= Available data =
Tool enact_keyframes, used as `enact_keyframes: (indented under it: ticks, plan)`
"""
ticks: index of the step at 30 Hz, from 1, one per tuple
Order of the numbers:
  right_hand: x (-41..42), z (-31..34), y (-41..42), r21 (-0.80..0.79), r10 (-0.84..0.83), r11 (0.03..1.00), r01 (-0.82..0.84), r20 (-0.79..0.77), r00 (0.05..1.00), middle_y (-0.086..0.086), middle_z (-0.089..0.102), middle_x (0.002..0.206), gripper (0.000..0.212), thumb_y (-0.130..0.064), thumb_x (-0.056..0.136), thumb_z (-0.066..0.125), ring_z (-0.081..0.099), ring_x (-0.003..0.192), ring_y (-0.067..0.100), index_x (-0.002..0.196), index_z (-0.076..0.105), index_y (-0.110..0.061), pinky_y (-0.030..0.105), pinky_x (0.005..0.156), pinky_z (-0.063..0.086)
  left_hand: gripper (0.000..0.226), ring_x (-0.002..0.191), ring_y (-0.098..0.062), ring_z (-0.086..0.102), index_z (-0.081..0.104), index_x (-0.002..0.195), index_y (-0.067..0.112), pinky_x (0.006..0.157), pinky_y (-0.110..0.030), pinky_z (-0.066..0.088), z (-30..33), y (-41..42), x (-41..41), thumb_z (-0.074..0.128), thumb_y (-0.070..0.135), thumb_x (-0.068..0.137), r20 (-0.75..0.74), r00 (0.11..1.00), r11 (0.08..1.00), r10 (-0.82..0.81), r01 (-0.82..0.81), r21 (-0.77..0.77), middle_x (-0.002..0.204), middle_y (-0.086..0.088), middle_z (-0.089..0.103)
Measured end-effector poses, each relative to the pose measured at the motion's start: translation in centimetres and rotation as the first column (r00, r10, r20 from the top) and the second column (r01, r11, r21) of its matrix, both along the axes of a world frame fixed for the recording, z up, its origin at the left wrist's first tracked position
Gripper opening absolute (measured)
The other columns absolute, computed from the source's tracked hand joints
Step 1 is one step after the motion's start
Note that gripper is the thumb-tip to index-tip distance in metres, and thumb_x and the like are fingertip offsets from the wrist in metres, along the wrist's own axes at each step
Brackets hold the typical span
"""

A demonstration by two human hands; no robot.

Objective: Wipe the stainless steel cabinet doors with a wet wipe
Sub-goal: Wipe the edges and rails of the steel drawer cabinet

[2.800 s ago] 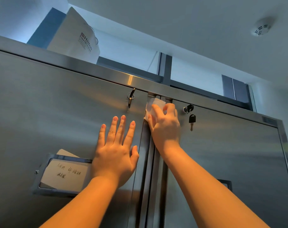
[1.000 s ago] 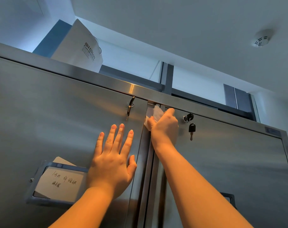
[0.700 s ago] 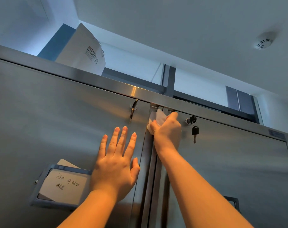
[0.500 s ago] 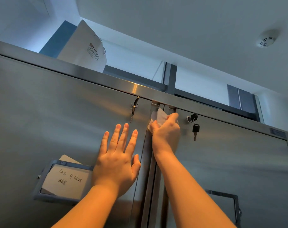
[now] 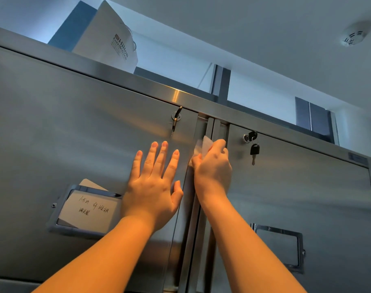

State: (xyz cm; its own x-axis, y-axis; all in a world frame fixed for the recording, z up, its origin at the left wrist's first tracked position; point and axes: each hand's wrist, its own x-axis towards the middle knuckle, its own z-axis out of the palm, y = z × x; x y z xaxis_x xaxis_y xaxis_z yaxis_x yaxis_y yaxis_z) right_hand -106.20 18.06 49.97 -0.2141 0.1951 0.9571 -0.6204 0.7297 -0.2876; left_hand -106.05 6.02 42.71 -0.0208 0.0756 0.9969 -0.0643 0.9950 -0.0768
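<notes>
We look up at two brushed stainless steel cabinet doors, their tops meeting under a steel rail. On the left door [image 5: 74, 127] a shallow metal label holder [image 5: 85, 210] contains a white card with dark handwriting, and the corner of a second card pokes out behind its top edge. On the right door [image 5: 307, 197] a matching label holder [image 5: 277, 246] shows only bare metal inside its frame. On top of the cabinet, far left, stands a white paper bag [image 5: 108, 39] with printed lettering and a thin cord handle. Our left hand [image 5: 153, 187] lies flat on the left door, its fingers straight and spread, holding nothing. Our right hand [image 5: 212, 168] has its fingers curled round a wet wipe [image 5: 202, 144], pressing it to the narrow vertical strip where the doors meet, just below the top rail. The wipe is thin, white and crumpled, with one pale corner sticking up above the knuckles. The doors are smooth, grey and faintly streaked, catching soft reflections of our arms. A key [image 5: 175, 121] sits in the left door's lock near its upper right corner. In the right door's lock a black-headed key [image 5: 251, 136] holds a ring from which a second black-headed key hangs. A round white smoke detector [image 5: 352, 37] sits on the ceiling, far right.
</notes>
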Motion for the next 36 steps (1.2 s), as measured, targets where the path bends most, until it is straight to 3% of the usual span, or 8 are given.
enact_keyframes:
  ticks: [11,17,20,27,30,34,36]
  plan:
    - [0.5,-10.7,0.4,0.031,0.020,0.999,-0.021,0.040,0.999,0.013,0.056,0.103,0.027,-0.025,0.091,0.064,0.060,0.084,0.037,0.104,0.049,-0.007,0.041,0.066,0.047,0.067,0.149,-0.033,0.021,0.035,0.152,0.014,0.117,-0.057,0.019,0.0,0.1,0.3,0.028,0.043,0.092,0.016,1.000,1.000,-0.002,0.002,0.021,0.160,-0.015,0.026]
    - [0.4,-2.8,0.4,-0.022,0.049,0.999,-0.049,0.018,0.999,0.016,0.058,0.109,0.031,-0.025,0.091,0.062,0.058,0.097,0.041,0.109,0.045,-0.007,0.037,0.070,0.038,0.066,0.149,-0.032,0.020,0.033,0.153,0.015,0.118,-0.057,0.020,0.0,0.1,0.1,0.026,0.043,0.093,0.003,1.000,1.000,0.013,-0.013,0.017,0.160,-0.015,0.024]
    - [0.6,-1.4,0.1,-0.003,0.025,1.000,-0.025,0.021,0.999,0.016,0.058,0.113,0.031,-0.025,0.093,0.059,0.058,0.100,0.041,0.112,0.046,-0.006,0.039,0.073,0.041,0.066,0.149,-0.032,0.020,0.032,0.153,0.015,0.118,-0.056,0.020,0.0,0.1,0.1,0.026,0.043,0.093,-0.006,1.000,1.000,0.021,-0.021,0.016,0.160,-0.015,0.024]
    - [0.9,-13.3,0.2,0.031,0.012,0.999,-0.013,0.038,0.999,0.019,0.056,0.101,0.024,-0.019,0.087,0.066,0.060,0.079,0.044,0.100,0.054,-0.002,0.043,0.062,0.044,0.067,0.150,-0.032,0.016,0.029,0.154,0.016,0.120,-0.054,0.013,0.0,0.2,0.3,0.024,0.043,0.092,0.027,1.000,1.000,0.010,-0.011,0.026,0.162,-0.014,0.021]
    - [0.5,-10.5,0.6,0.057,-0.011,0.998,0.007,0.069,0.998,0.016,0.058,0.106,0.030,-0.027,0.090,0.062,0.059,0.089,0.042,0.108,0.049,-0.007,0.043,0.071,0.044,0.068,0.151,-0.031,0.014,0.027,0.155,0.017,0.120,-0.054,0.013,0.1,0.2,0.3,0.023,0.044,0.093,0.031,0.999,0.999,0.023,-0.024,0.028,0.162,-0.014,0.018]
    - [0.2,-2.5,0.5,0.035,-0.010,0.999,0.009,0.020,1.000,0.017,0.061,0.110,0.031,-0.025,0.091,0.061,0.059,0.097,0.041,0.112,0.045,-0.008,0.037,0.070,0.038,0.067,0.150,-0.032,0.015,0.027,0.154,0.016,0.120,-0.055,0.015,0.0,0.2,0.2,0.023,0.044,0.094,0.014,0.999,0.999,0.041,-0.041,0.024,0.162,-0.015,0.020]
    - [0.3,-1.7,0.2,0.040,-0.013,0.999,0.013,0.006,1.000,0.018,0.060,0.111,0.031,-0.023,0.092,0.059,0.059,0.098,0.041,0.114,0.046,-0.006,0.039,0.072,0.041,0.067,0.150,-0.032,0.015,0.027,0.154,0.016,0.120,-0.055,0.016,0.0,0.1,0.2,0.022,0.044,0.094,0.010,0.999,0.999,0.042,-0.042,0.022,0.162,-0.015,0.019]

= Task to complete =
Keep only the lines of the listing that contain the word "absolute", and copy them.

= Solution to this task =
Gripper opening absolute (measured)
The other columns absolute, computed from the source's tracked hand joints

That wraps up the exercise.